__Exercise prompt__:
Every line from the beginning of the records below up to the one holding "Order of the" should be quoted exactly; leave out the rest.

__Supplied entries__:
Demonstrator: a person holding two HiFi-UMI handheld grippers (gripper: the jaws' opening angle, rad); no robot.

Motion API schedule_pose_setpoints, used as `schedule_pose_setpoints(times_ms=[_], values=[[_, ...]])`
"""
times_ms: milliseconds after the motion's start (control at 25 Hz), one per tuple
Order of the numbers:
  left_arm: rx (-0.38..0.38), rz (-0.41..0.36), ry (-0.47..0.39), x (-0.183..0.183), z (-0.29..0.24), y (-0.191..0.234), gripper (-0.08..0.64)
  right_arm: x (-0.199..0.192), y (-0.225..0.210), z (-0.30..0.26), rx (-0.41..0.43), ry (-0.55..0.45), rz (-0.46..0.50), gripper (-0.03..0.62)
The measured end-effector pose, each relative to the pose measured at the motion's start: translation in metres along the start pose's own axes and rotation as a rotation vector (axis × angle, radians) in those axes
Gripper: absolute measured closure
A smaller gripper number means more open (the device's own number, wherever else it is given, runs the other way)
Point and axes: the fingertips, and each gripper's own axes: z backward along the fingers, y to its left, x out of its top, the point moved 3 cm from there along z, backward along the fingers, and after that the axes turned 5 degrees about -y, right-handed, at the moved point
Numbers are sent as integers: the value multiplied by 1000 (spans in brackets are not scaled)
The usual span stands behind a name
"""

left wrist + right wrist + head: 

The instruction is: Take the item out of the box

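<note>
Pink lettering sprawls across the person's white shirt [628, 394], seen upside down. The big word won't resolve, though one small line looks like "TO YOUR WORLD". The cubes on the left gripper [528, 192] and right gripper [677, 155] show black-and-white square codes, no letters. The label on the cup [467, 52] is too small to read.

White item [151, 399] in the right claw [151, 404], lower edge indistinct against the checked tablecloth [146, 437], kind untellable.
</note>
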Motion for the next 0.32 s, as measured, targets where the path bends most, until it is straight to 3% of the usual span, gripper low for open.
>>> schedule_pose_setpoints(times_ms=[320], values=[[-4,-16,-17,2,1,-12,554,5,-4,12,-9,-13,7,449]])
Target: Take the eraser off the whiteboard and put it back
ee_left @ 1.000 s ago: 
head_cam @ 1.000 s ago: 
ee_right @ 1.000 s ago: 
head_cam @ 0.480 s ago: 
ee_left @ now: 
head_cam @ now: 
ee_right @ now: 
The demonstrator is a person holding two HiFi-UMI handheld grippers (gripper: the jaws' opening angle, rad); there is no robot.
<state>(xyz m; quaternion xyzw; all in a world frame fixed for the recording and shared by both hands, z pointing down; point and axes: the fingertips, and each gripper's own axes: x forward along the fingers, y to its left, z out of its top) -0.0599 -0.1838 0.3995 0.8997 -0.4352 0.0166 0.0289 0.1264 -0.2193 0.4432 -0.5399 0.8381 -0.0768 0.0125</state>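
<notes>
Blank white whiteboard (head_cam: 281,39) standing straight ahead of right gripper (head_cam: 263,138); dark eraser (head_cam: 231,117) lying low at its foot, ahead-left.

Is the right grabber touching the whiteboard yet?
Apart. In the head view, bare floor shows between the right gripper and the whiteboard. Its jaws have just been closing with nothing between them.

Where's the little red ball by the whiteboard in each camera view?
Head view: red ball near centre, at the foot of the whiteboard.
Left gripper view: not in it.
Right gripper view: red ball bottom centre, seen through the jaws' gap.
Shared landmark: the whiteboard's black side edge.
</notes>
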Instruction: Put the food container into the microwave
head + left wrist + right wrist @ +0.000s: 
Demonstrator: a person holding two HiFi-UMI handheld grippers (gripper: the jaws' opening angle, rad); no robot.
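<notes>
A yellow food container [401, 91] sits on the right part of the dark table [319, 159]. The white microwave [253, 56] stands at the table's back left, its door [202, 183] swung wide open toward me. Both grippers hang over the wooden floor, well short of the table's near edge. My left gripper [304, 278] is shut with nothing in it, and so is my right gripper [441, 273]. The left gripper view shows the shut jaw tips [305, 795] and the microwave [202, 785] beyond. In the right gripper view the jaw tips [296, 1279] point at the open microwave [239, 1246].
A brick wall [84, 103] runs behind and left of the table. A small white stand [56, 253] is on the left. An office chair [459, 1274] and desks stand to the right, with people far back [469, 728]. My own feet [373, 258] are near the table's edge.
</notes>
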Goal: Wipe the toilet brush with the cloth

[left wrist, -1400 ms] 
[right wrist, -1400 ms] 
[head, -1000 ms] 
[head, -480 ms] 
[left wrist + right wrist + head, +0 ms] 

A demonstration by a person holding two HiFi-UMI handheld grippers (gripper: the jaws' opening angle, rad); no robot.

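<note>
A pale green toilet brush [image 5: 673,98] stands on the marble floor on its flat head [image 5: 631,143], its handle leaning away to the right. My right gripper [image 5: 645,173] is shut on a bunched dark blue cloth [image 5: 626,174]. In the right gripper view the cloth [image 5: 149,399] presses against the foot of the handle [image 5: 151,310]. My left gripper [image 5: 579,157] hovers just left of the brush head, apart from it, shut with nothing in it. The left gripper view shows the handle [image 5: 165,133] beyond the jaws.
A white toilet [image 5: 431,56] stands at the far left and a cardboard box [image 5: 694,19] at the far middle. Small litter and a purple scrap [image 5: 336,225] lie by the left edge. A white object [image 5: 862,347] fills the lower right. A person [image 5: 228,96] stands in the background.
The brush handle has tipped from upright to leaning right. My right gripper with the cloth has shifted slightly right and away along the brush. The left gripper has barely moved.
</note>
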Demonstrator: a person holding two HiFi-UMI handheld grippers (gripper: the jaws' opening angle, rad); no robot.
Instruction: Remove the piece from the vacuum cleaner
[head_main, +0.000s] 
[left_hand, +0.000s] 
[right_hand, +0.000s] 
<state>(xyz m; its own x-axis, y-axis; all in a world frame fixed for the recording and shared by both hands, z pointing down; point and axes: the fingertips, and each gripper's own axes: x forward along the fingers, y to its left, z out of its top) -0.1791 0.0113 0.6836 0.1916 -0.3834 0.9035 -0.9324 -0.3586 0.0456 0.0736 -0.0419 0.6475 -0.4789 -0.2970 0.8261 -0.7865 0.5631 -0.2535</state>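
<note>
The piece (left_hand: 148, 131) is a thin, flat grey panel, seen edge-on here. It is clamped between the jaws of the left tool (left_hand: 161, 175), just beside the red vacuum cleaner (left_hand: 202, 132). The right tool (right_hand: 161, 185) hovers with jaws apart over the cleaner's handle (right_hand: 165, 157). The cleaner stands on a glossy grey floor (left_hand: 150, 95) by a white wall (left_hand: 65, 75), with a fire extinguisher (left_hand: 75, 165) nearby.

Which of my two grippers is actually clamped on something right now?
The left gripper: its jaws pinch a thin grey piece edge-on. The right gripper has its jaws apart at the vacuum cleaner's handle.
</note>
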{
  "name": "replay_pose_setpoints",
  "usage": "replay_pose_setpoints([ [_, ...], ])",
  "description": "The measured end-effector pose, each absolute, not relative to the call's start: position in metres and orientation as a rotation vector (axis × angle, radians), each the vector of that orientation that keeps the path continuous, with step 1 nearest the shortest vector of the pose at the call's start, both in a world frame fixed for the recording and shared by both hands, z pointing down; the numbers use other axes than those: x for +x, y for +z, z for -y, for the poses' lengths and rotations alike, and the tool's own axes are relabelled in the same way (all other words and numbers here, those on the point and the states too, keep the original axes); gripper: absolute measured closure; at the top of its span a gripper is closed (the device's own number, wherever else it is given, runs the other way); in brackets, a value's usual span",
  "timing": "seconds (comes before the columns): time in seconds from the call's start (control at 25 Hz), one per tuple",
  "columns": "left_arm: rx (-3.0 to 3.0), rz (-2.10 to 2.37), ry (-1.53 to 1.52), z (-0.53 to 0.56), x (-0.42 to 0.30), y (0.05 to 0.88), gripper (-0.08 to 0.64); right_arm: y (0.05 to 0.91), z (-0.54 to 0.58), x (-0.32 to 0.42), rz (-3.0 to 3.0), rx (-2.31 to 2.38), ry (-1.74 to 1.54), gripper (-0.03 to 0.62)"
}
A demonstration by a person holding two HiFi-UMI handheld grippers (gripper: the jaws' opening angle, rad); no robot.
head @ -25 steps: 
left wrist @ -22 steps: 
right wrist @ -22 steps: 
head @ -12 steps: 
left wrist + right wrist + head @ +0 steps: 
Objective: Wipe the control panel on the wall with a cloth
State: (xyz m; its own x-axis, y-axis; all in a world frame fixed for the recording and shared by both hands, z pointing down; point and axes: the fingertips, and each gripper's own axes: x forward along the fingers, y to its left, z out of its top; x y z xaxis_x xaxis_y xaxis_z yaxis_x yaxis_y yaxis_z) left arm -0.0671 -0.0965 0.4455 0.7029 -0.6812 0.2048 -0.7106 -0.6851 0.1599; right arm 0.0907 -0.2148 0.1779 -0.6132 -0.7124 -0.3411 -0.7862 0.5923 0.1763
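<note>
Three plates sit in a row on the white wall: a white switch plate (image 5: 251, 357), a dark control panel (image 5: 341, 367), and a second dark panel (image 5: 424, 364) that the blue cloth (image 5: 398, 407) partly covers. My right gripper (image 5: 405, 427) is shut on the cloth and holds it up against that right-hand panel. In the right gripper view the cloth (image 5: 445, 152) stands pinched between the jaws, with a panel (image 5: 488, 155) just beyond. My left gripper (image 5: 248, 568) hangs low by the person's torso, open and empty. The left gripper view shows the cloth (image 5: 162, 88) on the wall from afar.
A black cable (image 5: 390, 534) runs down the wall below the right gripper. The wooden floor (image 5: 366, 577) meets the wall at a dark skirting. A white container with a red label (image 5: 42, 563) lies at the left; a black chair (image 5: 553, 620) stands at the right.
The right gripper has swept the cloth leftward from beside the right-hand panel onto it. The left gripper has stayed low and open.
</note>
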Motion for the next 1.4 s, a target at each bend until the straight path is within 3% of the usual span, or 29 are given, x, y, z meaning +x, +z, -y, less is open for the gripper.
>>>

__Output below__:
Demonstrator: a person holding two HiFi-UMI handheld grippers (gripper: the jaws' opening angle, rad); no robot.

Motion API schedule_pose_setpoints, used as `schedule_pose_setpoints(times_ms=[_], values=[[_, ...]])`
"""
times_ms: milliseconds after the motion's start (control at 25 Hz), one per tuple
Order of the numbers:

No additional output will be produced.